▶ [Work order] Your response should be every line from the entries that includes the string "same".

▶ [The data]

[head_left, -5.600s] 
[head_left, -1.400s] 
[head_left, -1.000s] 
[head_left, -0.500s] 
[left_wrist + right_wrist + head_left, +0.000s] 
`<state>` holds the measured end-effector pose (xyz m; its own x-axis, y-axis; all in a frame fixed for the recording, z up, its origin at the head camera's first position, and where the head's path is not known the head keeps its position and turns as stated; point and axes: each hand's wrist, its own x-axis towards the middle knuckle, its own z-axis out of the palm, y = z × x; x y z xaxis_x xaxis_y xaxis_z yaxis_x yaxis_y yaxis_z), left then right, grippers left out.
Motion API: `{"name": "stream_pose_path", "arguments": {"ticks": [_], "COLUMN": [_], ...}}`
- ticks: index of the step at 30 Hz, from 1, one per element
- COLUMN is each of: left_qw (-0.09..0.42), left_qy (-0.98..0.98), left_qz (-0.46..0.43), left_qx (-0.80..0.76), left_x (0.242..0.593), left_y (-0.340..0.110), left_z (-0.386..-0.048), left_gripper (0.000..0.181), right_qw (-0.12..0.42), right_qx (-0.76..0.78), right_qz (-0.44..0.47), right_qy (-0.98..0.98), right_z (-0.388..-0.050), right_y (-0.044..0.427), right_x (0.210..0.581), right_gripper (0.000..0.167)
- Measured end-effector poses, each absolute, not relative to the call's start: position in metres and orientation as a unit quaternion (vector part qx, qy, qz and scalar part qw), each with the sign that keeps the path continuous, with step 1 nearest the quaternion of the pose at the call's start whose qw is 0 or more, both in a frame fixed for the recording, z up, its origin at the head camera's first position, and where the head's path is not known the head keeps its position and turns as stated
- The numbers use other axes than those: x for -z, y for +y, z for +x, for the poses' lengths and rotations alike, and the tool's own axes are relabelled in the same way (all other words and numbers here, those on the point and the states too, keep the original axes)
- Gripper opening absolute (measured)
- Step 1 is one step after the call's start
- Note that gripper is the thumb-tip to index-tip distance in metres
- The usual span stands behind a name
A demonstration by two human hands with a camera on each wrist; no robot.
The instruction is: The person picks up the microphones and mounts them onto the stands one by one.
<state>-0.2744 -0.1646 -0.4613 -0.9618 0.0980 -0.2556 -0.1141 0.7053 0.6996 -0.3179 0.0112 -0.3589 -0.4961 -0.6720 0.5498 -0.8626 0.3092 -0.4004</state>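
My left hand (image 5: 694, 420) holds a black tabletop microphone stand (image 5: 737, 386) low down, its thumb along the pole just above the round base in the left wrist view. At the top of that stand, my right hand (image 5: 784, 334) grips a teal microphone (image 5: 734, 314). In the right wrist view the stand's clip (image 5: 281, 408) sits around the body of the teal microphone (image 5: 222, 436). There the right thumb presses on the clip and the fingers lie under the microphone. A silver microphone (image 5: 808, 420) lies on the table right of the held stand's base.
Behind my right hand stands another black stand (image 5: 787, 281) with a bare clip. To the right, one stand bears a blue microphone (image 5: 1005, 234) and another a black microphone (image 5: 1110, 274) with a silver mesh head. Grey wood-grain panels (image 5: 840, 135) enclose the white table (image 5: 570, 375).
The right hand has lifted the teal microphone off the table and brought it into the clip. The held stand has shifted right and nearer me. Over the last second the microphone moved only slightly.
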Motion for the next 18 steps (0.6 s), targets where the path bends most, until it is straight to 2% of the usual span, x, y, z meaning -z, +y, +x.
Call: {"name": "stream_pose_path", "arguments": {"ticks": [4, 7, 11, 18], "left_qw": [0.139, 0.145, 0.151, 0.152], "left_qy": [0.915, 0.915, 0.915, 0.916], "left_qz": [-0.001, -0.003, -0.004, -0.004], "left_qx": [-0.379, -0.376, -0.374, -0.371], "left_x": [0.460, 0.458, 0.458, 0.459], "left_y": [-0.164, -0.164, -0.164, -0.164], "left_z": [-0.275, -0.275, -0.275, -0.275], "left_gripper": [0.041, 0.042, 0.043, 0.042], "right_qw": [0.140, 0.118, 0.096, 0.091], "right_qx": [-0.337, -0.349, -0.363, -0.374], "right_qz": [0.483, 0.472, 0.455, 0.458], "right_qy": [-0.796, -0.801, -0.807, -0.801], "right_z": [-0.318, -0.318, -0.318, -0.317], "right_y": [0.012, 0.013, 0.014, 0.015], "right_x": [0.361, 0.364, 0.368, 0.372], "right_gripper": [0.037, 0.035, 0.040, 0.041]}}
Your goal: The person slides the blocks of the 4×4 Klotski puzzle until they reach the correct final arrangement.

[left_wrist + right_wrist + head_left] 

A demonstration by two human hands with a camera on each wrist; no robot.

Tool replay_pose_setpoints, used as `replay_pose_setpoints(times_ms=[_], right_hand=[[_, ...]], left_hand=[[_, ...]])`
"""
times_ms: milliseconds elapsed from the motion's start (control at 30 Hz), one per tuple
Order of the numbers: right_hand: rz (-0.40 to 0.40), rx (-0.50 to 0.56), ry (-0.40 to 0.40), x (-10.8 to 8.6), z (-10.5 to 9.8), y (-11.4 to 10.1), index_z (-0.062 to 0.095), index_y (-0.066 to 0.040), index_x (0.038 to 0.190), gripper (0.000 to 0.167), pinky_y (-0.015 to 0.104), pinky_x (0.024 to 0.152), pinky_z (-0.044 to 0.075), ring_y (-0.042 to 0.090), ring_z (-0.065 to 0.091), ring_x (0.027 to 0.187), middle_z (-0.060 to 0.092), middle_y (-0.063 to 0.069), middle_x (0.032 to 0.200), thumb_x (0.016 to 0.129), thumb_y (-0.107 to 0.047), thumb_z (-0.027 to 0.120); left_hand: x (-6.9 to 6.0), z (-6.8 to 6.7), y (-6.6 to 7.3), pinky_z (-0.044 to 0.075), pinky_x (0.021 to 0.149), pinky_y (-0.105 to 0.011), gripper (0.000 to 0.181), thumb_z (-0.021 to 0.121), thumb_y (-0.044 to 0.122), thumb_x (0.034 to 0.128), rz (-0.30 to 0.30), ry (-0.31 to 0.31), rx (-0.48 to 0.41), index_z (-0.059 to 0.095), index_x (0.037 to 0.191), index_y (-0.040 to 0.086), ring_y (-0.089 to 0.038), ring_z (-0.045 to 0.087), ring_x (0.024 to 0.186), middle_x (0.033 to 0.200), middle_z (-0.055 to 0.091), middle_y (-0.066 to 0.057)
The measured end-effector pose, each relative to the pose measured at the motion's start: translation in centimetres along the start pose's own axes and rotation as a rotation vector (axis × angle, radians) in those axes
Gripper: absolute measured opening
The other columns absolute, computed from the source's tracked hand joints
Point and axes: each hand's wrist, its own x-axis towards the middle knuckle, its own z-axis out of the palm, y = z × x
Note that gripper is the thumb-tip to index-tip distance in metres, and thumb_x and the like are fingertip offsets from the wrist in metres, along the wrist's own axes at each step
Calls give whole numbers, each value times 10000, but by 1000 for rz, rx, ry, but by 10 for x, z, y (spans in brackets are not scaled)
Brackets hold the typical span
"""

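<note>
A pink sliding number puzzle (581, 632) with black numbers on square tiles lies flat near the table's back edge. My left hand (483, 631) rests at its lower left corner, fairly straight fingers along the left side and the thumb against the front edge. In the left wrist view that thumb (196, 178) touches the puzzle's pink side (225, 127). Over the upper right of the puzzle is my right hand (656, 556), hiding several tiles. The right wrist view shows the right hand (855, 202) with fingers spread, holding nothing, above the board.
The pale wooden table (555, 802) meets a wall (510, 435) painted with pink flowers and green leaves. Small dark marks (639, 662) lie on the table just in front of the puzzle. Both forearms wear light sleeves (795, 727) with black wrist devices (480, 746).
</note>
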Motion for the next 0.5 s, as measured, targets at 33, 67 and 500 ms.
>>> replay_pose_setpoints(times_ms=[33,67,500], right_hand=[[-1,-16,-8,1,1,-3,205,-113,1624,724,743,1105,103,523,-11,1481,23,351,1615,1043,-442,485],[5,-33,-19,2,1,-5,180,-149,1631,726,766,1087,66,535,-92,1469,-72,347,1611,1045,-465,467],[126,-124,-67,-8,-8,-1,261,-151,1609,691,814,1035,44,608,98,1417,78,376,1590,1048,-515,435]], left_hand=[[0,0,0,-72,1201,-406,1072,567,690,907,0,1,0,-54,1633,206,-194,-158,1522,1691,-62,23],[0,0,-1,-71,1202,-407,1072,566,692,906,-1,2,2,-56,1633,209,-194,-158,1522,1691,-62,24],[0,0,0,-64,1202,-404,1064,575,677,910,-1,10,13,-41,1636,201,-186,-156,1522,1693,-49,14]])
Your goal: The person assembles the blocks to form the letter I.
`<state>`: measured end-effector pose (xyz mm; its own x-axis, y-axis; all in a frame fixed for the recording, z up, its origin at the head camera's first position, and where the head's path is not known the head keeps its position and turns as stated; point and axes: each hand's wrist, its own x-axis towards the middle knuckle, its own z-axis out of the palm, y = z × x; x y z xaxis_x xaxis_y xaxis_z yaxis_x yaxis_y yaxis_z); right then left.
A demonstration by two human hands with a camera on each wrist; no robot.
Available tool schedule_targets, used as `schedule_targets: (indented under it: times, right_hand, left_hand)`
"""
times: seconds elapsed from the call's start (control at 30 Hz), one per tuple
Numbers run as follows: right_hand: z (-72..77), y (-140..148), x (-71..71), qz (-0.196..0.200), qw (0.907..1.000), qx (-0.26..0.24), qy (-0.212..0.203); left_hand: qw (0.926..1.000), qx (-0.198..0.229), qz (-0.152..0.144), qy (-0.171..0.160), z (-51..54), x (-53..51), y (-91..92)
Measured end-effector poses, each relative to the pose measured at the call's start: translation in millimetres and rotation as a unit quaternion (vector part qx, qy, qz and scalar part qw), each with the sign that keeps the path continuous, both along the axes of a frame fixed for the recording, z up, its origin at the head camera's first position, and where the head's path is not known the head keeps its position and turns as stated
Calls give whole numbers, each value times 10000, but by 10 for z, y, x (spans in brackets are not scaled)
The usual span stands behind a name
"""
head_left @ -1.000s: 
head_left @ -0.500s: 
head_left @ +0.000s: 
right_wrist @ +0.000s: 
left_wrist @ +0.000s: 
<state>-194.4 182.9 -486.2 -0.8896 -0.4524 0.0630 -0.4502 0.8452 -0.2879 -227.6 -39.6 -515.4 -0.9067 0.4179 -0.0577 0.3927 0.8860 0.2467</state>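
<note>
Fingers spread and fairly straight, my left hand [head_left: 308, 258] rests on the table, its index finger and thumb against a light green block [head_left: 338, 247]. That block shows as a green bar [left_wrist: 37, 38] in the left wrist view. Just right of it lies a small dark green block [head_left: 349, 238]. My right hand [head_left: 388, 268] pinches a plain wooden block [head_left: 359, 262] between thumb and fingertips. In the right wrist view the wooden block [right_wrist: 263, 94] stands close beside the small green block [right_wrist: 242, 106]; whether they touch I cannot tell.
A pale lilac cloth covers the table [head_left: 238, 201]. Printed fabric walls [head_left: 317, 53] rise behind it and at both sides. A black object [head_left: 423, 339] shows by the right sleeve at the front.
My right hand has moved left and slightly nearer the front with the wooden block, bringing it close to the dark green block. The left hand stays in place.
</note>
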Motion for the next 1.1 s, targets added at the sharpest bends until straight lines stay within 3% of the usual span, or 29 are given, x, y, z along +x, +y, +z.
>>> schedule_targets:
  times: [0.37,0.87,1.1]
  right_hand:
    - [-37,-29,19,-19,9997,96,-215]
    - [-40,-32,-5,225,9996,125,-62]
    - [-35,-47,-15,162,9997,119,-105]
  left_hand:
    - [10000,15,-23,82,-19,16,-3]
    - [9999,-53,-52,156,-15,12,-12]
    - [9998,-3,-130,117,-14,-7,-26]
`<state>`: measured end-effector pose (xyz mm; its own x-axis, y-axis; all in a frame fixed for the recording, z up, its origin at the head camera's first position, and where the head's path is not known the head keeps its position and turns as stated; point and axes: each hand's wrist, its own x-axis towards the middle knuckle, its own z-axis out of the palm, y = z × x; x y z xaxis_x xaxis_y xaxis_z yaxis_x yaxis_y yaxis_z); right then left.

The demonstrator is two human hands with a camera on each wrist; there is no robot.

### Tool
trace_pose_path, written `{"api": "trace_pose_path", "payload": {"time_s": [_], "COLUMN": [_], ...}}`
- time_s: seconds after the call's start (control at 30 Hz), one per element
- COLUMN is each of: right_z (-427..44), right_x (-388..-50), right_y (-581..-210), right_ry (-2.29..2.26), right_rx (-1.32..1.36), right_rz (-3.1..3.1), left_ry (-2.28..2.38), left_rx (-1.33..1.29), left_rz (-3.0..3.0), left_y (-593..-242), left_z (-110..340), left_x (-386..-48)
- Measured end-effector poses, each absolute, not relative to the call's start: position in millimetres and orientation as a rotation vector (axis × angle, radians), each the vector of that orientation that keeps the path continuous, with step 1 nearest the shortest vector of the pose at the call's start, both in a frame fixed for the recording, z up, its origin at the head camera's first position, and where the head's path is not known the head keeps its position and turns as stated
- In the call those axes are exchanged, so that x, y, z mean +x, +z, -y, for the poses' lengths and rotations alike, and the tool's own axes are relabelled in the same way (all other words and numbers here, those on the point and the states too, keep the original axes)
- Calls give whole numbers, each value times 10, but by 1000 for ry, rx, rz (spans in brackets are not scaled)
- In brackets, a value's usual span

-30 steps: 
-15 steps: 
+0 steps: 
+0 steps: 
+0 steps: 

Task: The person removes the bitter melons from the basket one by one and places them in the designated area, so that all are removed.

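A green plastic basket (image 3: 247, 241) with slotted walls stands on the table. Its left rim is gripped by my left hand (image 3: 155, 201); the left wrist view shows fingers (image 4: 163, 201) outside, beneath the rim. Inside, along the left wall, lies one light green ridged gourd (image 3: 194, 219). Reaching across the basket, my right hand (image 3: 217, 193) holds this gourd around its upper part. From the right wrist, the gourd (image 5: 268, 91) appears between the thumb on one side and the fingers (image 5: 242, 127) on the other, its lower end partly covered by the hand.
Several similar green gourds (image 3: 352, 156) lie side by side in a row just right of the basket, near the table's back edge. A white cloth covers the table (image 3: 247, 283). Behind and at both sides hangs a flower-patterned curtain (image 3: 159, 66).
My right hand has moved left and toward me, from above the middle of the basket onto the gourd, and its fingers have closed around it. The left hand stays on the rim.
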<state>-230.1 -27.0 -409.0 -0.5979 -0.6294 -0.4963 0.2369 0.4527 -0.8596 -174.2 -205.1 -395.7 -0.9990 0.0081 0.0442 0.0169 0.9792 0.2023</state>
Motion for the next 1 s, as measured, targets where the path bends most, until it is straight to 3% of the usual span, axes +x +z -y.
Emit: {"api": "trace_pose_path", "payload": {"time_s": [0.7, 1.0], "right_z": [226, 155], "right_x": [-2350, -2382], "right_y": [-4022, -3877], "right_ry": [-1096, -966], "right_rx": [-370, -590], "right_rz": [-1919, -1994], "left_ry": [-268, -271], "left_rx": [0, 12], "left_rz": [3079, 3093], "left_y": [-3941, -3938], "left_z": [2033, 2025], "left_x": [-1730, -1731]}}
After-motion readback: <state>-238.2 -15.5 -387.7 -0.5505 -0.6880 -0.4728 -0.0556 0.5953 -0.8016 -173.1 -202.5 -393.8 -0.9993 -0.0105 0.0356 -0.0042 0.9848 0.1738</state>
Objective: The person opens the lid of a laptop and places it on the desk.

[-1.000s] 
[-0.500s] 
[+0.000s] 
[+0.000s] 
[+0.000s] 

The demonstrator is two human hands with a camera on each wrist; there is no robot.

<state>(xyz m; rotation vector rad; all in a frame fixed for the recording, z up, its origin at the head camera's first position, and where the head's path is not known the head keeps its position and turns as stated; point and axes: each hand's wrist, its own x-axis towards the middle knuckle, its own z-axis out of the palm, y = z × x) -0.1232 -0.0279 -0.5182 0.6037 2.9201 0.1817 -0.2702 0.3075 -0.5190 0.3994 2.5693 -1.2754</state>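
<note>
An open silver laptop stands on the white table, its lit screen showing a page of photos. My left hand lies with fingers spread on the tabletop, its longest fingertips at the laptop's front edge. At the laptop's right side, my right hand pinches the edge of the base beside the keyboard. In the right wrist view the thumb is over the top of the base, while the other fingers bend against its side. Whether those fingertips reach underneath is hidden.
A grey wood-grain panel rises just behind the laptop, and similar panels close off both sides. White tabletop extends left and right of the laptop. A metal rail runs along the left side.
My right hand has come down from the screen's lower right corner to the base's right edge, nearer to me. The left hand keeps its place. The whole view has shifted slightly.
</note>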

▶ [Reply to the exercise]
- The numbers use other axes than those: x for -z, y for +y, z for +x, for the poses' lengths and rotations alike, and the tool's own axes are relabelled in the same way (all other words and numbers here, those on the point and the states too, keep the original axes)
- In the call those axes are exchanged, so that x, y, z mean +x, +z, -y, for the poses' lengths and rotations alike, and the tool's own axes are relabelled in the same way (all other words and numbers here, those on the point and the states too, keep the original axes)

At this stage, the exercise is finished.